More than 170,000 COVID vaccines wasted in Central Visayas
Majority expired doses
CEBU CITY, Philippines – Due to Typhoon Odette (international name: Rai), the number of wasted COVID-19 vaccines in Central Visayas has reached more than 170,000 doses, local health officials reported.
The Visayas Vaccination Operations Center (VVOC) on Thursday, March 10, revealed that they already recorded a wastage of 171,703 doses of COVID-19 vaccines, as of February 28. The figures could be translated to 171,703 individuals who may have the opportunity to get the jab.
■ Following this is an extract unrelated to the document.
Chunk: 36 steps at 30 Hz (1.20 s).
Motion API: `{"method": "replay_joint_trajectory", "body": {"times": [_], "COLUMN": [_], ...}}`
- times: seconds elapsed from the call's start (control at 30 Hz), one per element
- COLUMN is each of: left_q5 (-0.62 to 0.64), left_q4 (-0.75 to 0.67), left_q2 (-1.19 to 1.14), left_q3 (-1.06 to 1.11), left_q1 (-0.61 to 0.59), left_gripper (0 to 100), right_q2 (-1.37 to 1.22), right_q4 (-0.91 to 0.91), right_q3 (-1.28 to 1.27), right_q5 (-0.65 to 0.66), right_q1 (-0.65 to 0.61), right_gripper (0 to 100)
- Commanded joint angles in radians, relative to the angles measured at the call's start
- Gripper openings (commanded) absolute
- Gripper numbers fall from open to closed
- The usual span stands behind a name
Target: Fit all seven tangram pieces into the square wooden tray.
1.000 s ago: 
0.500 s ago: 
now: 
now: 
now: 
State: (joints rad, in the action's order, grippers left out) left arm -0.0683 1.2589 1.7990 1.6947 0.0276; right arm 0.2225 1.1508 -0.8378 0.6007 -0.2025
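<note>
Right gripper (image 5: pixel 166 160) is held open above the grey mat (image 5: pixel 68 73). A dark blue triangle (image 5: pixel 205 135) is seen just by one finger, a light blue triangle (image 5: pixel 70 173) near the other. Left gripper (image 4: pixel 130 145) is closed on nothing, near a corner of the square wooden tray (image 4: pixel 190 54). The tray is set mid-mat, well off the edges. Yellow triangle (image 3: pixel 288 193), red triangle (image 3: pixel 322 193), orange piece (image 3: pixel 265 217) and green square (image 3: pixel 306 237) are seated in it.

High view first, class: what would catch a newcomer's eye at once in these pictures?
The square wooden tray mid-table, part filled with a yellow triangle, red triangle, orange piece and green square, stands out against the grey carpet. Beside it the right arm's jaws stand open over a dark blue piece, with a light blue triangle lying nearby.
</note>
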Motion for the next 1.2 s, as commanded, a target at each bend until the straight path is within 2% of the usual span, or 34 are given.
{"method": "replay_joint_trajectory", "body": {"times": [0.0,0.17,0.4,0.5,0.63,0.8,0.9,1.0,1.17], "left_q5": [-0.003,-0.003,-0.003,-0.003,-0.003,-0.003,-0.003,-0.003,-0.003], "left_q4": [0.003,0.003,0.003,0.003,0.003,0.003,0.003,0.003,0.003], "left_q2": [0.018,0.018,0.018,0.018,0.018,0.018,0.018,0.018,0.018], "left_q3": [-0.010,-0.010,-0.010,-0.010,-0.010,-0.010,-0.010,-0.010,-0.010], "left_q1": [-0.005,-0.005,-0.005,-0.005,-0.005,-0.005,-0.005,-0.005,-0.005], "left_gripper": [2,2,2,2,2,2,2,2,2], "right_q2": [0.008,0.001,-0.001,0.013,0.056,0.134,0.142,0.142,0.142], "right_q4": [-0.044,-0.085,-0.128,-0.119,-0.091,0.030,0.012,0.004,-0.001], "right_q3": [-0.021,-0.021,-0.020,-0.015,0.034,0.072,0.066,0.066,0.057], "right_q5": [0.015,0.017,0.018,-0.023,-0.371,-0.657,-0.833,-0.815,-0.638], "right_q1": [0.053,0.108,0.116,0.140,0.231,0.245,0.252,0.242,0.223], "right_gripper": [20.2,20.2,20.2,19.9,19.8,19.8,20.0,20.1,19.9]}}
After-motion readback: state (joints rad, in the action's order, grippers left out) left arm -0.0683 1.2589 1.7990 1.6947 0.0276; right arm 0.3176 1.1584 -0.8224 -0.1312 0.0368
Dr. Mary Jean Loreche, spokesperson of VVOC and chief pathologist of the Department of Health in Central Visayas (DOH-7), said most of the wasted vaccines were expired ones.
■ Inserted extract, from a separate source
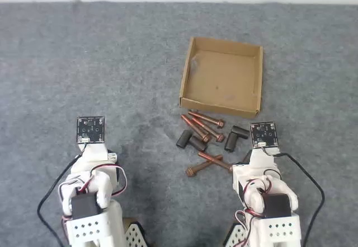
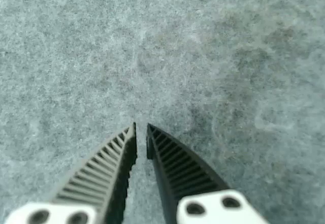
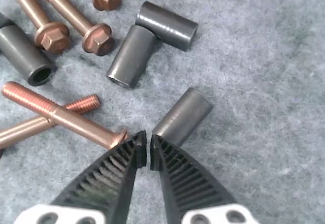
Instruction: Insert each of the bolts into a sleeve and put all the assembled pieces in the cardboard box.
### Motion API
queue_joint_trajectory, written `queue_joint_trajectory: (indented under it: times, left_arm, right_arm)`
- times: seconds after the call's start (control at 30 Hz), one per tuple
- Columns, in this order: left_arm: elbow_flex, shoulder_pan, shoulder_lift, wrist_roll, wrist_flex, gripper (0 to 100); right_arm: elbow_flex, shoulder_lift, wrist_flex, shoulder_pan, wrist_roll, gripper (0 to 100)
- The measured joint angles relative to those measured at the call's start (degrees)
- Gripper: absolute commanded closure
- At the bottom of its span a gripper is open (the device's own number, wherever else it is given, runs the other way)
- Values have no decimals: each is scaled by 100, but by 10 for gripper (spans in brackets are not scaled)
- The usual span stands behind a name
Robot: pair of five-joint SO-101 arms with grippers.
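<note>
two pairs of jaws, both pressed together on nothing. my right gripper [image 3: 148, 150] hangs low on the near side of the cardboard box [image 1: 221, 107]. its tips are just beside one dark sleeve [image 3: 183, 117] and the head of a copper bolt [image 3: 66, 120] that lies crossed over another. beyond those, closer to the box's near wall, lie three more bolts [image 3: 99, 36] and more sleeves [image 3: 131, 56], all loose, none joined. my left gripper [image 2: 141, 142] sits over bare grey mat [image 2: 203, 56], well apart from the box on its left side. the box holds nothing, so i judge the task is at its first step: picking a part. next i must spread the right jaws, straddle the nearest sleeve across its width and close. the left then needs a bolt to push in.
</note>
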Motion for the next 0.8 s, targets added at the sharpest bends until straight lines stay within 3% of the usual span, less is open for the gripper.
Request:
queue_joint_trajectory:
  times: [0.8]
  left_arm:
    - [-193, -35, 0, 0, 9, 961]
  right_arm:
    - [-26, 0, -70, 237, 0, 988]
The expired vaccines were not put into use following the devastation Odette last December that also halted ongoing vaccination drives, she said.
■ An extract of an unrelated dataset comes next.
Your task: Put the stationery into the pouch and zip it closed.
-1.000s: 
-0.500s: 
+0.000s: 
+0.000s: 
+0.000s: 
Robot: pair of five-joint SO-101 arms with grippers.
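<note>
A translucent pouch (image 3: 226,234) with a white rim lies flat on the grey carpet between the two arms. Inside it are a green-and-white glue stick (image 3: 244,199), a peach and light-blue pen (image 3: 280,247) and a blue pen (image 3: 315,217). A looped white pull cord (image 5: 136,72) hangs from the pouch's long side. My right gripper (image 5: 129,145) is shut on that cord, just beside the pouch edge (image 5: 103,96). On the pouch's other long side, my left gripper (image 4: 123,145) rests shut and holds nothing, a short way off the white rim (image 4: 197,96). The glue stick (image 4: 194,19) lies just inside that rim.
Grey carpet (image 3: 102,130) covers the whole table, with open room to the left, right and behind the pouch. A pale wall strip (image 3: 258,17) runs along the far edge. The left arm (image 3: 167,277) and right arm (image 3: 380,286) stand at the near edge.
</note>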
“Tandaan po natin, meron tayong Super Typhoon Odette (noong December). Nabigyan tayo (nang mga bakuna) na maexpire and hindi naipamigay kasi nga naman, nahirapan tayo (sa pagbabakuna). At we were in a calamity,” explained Loreche.
But authorities assured the public that wasted vaccine in Central Visayas remains minimal.
“These are considered minimal if computed against the administered doses. (Majority of) these already-expired AstraZeneca vaccines would not have expired if we didn’t have super typhoon Odette. We were unable to do the vaccination as infrastructure was affected, power and connectivity out, and manpower was mostly affected by the calamity,” Loreche pointed out.
“Kahit anong gawin natin, there will always be wastage of vaccine,” she added.
Based on available data from VVOC, Central Visayas has received around 10.1 million COVID-19 vaccines as of February 27. Of this number, 8.9 million have already been administered.
Central Visayas, particularly Cebu and Bohol, were badly hit by Odette last December 16, 2021, the same day the rest of the country was doing its second National Vaccination Days.
Power and communications immediately went down.
It took several days for utility firms and authorities to restore energy in vital establishments, including hospitals and other health institutions storing COVID-19 vaccines.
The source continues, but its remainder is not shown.